Escalation

The war in Ukraine is assessed in different ways, and the following will not engage with this. However, it seems that we are now facing a real escalation – after the • Trump-Putin-, • Trump-Zelens’kyj- and • Trump-European Heads of State-meetings.

Before looking at this question, it must be stated that we are dealing in some ways with an anachronistic absurdity: the 21st century … and seeing men loading weapons that remind in some way at what we could see in the olden times, when balls, big bullets, had been loaded in canons.

It had been frequently mentioned that this conflict may be escalate, being the root of a third world-war. Even today, I have doubts. However, we are now witnessing some unprecedented developments.

That this US-president, as so many others before him, is claiming the role of a world gendarme should not surprise. However, his procedure somewhat special: doesn’t securing security without ceasefire mean to maintain war, subsequently undermining security? Isn’t it like trying to extinguish a fire with oil?

All this looks like an ‘innovative approach to chess’: establish a third player who is not competing with the others, looking for hurting and finally fatal gambits; instead, this third player is now waiting that the two other players do the dirty work for him.

This is not only about the Russia-Ukraine-conflict – it is indeed about regaining the fully-fledged role of a world gendarme: the EUropean heads of states are called to come and they do so, appear like little poodles in front of the master who knows very well about the poodles core: it is about considerations that war is becoming a again a means of politics – suggesting, as Clausewitz, a military war theorist in Prussia did, that war is the continuation of politics with other means.

And as much as it is, of course, war, it is also the pre-war: ‘negotiating’ power positions. We must see the ‘march of European leaders’ to Washington in this light – though talking about march gives the wrong impression. It reminds me of a visit to Brussels – it had been those days when Bush visited Europe, with one stop in Brussels. That day I left my appartement, near to the Rue Pascale. Strange, not a single car on any of the five (?) lanes, walking to my meeting, I saw that all the side roads had been closed, blocked by police force. I became aware of what was going to happen just before it happened: Bush, escorted by police ahead and behind, driving to the Council (though some say that he hadn’t been in the car). Just after he passed the road had been opened again for the public traffic, only one lane reserved for the European leaders. A clear metaphor for the power relationships, then and now. And seeing the support of Ukraine in this light, is telling: supporting the US-strategy of being actively involved in the war scenery. In some news we find statements like ‘European leaders fawned over the president’.

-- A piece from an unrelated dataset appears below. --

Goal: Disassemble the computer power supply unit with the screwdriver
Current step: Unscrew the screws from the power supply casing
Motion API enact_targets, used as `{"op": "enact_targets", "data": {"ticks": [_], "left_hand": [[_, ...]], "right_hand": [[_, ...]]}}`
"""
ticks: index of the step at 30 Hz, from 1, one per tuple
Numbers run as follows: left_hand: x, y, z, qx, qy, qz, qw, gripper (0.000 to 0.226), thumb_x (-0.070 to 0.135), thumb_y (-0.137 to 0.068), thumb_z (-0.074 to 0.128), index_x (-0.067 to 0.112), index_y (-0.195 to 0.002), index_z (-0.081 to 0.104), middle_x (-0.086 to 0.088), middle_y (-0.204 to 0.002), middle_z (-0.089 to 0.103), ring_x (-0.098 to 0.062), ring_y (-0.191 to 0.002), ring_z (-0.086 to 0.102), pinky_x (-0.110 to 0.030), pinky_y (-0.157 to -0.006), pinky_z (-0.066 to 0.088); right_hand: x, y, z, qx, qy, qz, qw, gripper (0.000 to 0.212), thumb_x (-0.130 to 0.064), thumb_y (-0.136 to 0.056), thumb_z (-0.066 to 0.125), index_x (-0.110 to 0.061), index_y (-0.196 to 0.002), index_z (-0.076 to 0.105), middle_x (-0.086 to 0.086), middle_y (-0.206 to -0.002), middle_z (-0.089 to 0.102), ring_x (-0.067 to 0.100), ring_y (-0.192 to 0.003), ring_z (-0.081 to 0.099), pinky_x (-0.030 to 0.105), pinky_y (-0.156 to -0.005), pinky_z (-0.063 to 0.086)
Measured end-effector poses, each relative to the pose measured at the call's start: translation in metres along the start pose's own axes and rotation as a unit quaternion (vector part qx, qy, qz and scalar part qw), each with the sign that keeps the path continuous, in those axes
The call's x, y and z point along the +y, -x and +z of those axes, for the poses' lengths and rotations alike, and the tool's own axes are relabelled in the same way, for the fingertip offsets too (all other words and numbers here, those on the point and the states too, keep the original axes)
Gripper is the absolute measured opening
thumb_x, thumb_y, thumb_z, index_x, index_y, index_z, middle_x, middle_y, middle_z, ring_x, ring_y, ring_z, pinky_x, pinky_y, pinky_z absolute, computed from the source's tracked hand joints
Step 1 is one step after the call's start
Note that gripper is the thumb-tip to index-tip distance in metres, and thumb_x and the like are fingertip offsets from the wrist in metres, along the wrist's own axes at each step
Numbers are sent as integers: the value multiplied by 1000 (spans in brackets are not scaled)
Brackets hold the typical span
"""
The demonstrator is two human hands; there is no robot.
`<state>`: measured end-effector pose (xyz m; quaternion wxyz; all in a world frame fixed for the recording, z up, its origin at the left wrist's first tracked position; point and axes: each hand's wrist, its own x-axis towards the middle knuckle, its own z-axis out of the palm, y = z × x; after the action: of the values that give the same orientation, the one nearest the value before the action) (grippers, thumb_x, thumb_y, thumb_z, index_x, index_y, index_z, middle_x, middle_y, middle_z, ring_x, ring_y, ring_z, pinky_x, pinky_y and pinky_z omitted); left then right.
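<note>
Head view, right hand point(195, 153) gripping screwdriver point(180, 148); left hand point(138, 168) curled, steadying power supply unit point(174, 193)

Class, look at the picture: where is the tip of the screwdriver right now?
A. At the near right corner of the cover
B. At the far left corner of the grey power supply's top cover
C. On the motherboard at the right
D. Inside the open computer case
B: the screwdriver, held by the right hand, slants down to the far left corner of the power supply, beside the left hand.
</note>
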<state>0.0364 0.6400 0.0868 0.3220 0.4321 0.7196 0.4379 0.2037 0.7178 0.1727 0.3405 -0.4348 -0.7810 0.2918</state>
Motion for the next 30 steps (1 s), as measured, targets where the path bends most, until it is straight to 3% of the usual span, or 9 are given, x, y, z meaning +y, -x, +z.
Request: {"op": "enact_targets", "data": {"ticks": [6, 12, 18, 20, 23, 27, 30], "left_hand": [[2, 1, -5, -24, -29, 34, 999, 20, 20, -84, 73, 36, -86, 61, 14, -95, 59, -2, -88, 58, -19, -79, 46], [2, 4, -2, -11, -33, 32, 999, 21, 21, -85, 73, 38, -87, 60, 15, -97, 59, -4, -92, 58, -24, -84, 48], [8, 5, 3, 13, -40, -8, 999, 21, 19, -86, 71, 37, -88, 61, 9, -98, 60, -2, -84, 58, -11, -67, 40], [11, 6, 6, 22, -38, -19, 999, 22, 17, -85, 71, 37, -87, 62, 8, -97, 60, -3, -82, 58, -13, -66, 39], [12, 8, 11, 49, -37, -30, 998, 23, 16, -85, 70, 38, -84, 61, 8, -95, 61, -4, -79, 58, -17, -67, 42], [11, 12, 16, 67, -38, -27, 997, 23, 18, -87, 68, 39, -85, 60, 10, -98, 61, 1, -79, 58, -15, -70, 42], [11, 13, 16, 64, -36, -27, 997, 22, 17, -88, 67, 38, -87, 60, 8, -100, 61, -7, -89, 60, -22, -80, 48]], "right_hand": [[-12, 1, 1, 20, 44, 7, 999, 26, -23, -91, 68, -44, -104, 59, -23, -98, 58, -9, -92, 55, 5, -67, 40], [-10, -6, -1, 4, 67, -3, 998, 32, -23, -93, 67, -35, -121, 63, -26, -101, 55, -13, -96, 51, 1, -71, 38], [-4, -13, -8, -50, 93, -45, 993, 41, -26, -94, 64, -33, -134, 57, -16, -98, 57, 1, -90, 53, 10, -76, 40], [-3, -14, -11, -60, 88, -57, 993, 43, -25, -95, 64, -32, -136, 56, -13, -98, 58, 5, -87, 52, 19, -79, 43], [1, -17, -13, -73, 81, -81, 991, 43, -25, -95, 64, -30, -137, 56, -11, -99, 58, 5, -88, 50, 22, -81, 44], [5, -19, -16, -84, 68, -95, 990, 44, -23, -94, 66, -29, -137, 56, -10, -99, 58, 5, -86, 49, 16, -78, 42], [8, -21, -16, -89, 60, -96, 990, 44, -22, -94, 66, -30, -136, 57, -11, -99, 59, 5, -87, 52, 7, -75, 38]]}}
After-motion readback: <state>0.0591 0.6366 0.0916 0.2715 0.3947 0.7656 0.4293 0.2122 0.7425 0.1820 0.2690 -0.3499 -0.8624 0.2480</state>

That this is a serious orientation, finds an expression in the mobilisation of manpower: currently there is a plan to nearly double the number of ‘soldiers in reserve’ in the German army, based on the presumption – or must we say option ?  – that we may witness war within the EU as future scenario.

The twist: the war is already happening – it is a war concerning the territory of control, today meaning: achieving ‘industrial influence’. As stated in an earlier post, ‘industry’ changed fundamentally, beginning latest in the 1950s, developing slowly but surely to a system of economic activities that consist of what had been earlier peripheral. In other words, the periphery moved to the centre, pushing to the periphery what had been the centre. As such, this is relevant for production and consumption alike, often blurring the borders between these two areas, resulting in what Alvin Toffler called presumption (Toffler, Alvin, 1970: Future Shock; New York: Random House; Toffler, Alvin, 1980: The Third Wave; New York: Bentham Books). While this economy is most likely a bubble, a far-reaching change must be accepted, realised by ‘miniaturisation’ and ‘de-materialisation’. Striving for hegemony means nowadays – though not entirely new – a skilful distribution of profits and costs, whereby the latter should be kept low through various mechanisms. For the latter, the focus is on competitive advantage, or in plain terms: exploitation by all means – not least trade war.

In other words, when we look at Ukraine we see nothing else than a jigsaw piece in this game, not least concerned with the geopolitical distribution of profit and cost – in the age of digital industries, artificial intelligence and a shift in matters of energy (move to renewable energy going hand in hand with increased consumption). The focus of such shifts must be seen in two trends or ambitions:

  • control over intellectual property
  • environmental control.

In this war on tariffs, or to be more precise: war on ‘global superiority’

(at the end of the day the old formula for the rate of profit

applies), small countries as the Ukraine are just the play ball of the leaders the global fields (technologically, standard economic parameters, politically).

Looking from at the question of Human Rights must be guided by the current geopolitical situation – and thus the growing interest in questions as “Has China Won?” (Kishore Mahbubani; 2020). Making America Great Again (or Make Europe/France/Germany/Italy/the UK …Great again) is thus looking at a dying man, trying to stand in the way of the gravedigger. Here may be as well the biggest current danger: the effect of the war, unifying Europe, first against the USA, then the West against the rest of the world, in particular against the challenger Building Your Dreams (BYD, the Chinese car maker).